Write out the entries below in full, exactly as given.

─── SOURCE MATERIAL

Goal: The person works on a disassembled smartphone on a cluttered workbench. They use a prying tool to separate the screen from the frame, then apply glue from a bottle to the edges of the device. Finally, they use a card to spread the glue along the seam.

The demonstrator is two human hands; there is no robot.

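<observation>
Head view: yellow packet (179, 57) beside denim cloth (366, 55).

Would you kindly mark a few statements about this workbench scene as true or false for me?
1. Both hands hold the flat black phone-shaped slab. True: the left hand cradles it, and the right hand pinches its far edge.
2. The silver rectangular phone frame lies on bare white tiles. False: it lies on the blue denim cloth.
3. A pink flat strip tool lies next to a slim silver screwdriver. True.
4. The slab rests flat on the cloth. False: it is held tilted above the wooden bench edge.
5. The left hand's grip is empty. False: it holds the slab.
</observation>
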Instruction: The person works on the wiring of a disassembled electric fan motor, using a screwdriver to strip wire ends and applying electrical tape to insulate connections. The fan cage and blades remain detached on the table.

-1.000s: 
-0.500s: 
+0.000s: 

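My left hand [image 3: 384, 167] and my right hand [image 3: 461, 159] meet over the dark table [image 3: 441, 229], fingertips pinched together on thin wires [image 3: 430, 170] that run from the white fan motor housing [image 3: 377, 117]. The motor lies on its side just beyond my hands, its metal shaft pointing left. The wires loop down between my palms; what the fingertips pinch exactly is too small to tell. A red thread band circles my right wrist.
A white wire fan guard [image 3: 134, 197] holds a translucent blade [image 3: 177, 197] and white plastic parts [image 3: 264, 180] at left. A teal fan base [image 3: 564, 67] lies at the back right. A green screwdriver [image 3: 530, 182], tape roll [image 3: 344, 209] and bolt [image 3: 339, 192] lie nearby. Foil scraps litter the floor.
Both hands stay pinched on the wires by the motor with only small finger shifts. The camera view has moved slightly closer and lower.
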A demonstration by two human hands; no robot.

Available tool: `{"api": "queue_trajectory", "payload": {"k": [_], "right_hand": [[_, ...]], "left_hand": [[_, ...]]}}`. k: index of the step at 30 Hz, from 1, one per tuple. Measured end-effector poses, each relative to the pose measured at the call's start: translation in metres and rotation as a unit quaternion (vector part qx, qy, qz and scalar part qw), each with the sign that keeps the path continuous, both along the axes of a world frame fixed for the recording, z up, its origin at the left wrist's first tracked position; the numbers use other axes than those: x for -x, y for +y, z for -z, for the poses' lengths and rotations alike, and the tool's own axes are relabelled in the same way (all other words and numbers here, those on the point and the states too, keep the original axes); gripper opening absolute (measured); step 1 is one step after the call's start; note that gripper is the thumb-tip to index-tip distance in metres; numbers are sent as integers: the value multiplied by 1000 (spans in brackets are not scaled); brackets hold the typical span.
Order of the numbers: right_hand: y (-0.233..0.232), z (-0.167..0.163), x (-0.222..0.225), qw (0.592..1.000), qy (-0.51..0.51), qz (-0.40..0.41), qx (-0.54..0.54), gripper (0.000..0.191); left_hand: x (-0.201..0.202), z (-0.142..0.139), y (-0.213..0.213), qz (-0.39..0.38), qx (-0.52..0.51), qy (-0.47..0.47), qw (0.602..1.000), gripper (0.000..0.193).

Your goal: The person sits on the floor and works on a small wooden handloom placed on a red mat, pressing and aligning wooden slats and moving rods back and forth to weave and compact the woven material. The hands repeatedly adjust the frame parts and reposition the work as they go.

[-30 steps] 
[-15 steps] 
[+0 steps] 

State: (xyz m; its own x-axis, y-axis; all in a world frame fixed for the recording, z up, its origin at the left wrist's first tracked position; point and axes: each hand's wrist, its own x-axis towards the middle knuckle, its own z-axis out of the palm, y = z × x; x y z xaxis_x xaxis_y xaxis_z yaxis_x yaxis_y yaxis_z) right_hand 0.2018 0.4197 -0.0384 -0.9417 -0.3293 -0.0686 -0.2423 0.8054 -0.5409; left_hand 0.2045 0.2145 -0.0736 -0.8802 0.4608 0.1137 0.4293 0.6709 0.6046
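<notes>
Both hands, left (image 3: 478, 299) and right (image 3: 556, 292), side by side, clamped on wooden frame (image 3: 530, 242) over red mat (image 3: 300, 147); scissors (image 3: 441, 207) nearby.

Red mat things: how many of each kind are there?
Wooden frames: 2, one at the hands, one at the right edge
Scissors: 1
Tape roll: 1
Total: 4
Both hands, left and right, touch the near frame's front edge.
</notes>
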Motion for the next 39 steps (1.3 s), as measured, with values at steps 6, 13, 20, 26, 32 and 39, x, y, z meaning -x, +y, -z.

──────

### [COMPLETED TASK]
Goal: The person works on a disassembled smartphone on a cluttered workbench. They use a prying tool to separate the screen from the frame, then apply glue from a bottle to the edges of the device. Finally, they use a card to spread the glue along the seam.

The demonstrator is two human hands; there is no robot.

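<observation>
Head view: yellow packet (179, 57) beside denim cloth (366, 55).

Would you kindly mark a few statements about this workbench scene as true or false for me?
1. Both hands hold the flat black phone-shaped slab. True: the left hand cradles it, and the right hand pinches its far edge.
2. The silver rectangular phone frame lies on bare white tiles. False: it lies on the blue denim cloth.
3. A pink flat strip tool lies next to a slim silver screwdriver. True.
4. The slab rests flat on the cloth. False: it is held tilted above the wooden bench edge.
5. The left hand's grip is empty. False: it holds the slab.
</observation>
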Instruction: The person works on the wiring of a disassembled electric fan motor, using a screwdriver to strip wire ends and applying electrical tape to insulate connections. The fan cage and blades remain detached on the table.

-1.000s: 
-0.500s: 
+0.000s: 

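My left hand [image 3: 384, 167] and my right hand [image 3: 461, 159] meet over the dark table [image 3: 441, 229], fingertips pinched together on thin wires [image 3: 430, 170] that run from the white fan motor housing [image 3: 377, 117]. The motor lies on its side just beyond my hands, its metal shaft pointing left. The wires loop down between my palms; what the fingertips pinch exactly is too small to tell. A red thread band circles my right wrist.
A white wire fan guard [image 3: 134, 197] holds a translucent blade [image 3: 177, 197] and white plastic parts [image 3: 264, 180] at left. A teal fan base [image 3: 564, 67] lies at the back right. A green screwdriver [image 3: 530, 182], tape roll [image 3: 344, 209] and bolt [image 3: 339, 192] lie nearby. Foil scraps litter the floor.
Both hands stay pinched on the wires by the motor with only small finger shifts. The camera view has moved slightly closer and lower.
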A demonstration by two human hands; no robot.

Available tool: `{"api": "queue_trajectory", "payload": {"k": [_], "right_hand": [[_, ...]], "left_hand": [[_, ...]]}}`. k: index of the step at 30 Hz, from 1, one per tuple. Measured end-effector poses, each relative to the pose measured at the call's start: translation in metres and rotation as a unit quaternion (vector part qx, qy, qz and scalar part qw), each with the sign that keeps the path continuous, both along the axes of a world frame fixed for the recording, z up, its origin at the left wrist's first tracked position; the numbers use other axes than those: x for -x, y for +y, z for -z, for the poses' lengths and rotations alike, and the tool's own axes are relabelled in the same way (all other words and numbers here, those on the point and the states too, keep the original axes); gripper opening absolute (measured); step 1 is one step after the call's start; note that gripper is the thumb-tip to index-tip distance in metres; numbers are sent as integers: the value multiplied by 1000 (spans in brackets are not scaled); brackets hold the typical span.
Order of the numbers: right_hand: y (-0.233..0.232), z (-0.167..0.163), x (-0.222..0.225), qw (0.592..1.000), qy (-0.51..0.51), qz (-0.40..0.41), qx (-0.54..0.54), gripper (0.000..0.191); left_hand: x (-0.201..0.202), z (-0.142..0.139), y (-0.213..0.213), qz (-0.39..0.38), qx (-0.52..0.51), qy (-0.47..0.47), qw (0.602..1.000), gripper (0.000..0.193).

Your goal: The person sits on the floor and works on a small wooden handloom placed on a red mat, pressing and aligning wooden slats and moving rods back and forth to weave and compact the woven material. The hands repeatedly adjust the frame parts and reposition the work as they go.

[-30 steps] 
[-15 steps] 
[+0 steps] 

State: (xyz m; its own x-axis, y-axis; all in a world frame fixed for the recording, z up, its origin at the left wrist's first tracked position; point and axes: each hand's wrist, its own x-axis towards the middle knuckle, its own z-axis out of the palm, y = z × x; x y z xaxis_x xaxis_y xaxis_z yaxis_x yaxis_y yaxis_z) right_hand 0.2018 0.4197 -0.0384 -0.9417 -0.3293 -0.0686 -0.2423 0.8054 -0.5409; left_hand 0.2045 0.2145 -0.0736 -0.8802 0.4608 0.1137 0.4293 0.6709 0.6046
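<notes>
Both hands, left (image 3: 478, 299) and right (image 3: 556, 292), side by side, clamped on wooden frame (image 3: 530, 242) over red mat (image 3: 300, 147); scissors (image 3: 441, 207) nearby.

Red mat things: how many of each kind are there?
Wooden frames: 2, one at the hands, one at the right edge
Scissors: 1
Tape roll: 1
Total: 4
Both hands, left and right, touch the near frame's front edge.
</notes>
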Motion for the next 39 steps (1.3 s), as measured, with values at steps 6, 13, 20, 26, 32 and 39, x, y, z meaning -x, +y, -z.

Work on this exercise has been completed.